** Opening THE DATA block **

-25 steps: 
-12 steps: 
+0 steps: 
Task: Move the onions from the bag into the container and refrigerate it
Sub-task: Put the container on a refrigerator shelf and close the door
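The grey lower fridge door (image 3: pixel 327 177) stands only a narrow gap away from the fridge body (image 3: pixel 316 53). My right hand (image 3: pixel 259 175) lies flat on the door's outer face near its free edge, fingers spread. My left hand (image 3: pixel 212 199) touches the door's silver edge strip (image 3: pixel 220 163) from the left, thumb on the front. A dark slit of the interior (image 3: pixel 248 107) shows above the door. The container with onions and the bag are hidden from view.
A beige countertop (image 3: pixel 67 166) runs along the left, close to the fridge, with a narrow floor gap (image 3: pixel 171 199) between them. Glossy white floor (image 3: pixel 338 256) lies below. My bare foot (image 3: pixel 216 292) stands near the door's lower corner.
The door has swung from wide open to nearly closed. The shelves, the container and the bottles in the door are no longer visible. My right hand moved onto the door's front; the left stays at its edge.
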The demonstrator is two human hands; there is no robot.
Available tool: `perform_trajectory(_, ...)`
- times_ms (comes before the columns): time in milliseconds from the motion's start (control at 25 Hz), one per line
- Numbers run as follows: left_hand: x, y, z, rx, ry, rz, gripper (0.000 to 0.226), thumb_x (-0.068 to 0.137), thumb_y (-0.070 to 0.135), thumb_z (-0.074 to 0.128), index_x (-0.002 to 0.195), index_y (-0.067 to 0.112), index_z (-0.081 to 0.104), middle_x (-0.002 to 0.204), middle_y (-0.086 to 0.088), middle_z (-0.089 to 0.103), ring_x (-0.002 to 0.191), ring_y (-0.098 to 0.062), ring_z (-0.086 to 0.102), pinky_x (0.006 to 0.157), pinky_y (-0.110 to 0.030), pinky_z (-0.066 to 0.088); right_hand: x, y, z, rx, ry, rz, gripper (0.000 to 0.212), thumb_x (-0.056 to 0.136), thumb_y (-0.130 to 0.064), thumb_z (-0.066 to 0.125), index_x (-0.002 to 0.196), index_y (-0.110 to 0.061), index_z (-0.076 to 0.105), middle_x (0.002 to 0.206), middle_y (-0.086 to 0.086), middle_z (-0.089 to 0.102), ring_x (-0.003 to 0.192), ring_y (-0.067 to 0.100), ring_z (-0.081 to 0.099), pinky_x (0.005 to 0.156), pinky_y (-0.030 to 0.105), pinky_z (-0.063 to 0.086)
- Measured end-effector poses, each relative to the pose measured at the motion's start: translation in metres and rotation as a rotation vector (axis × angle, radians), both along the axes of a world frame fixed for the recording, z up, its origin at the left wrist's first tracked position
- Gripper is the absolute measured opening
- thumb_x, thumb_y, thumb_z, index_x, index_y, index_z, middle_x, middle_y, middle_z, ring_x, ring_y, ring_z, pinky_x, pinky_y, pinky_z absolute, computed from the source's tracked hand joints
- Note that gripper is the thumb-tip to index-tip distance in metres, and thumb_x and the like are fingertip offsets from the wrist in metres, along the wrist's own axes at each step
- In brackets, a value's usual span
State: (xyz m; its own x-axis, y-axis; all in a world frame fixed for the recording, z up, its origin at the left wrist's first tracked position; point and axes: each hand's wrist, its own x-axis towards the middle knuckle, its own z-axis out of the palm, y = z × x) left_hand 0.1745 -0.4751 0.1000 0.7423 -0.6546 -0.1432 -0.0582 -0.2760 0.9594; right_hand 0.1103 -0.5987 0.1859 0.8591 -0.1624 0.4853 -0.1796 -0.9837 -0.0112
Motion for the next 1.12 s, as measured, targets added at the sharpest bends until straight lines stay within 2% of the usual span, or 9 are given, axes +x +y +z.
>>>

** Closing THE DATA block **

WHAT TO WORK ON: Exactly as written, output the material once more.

COMPLETED EXERCISE:
-25 steps: 
-12 steps: 
+0 steps: 
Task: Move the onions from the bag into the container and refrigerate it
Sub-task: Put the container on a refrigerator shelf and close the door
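The grey lower fridge door (image 3: pixel 327 177) stands only a narrow gap away from the fridge body (image 3: pixel 316 53). My right hand (image 3: pixel 259 175) lies flat on the door's outer face near its free edge, fingers spread. My left hand (image 3: pixel 212 199) touches the door's silver edge strip (image 3: pixel 220 163) from the left, thumb on the front. A dark slit of the interior (image 3: pixel 248 107) shows above the door. The container with onions and the bag are hidden from view.
A beige countertop (image 3: pixel 67 166) runs along the left, close to the fridge, with a narrow floor gap (image 3: pixel 171 199) between them. Glossy white floor (image 3: pixel 338 256) lies below. My bare foot (image 3: pixel 216 292) stands near the door's lower corner.
The door has swung from wide open to nearly closed. The shelves, the container and the bottles in the door are no longer visible. My right hand moved onto the door's front; the left stays at its edge.
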The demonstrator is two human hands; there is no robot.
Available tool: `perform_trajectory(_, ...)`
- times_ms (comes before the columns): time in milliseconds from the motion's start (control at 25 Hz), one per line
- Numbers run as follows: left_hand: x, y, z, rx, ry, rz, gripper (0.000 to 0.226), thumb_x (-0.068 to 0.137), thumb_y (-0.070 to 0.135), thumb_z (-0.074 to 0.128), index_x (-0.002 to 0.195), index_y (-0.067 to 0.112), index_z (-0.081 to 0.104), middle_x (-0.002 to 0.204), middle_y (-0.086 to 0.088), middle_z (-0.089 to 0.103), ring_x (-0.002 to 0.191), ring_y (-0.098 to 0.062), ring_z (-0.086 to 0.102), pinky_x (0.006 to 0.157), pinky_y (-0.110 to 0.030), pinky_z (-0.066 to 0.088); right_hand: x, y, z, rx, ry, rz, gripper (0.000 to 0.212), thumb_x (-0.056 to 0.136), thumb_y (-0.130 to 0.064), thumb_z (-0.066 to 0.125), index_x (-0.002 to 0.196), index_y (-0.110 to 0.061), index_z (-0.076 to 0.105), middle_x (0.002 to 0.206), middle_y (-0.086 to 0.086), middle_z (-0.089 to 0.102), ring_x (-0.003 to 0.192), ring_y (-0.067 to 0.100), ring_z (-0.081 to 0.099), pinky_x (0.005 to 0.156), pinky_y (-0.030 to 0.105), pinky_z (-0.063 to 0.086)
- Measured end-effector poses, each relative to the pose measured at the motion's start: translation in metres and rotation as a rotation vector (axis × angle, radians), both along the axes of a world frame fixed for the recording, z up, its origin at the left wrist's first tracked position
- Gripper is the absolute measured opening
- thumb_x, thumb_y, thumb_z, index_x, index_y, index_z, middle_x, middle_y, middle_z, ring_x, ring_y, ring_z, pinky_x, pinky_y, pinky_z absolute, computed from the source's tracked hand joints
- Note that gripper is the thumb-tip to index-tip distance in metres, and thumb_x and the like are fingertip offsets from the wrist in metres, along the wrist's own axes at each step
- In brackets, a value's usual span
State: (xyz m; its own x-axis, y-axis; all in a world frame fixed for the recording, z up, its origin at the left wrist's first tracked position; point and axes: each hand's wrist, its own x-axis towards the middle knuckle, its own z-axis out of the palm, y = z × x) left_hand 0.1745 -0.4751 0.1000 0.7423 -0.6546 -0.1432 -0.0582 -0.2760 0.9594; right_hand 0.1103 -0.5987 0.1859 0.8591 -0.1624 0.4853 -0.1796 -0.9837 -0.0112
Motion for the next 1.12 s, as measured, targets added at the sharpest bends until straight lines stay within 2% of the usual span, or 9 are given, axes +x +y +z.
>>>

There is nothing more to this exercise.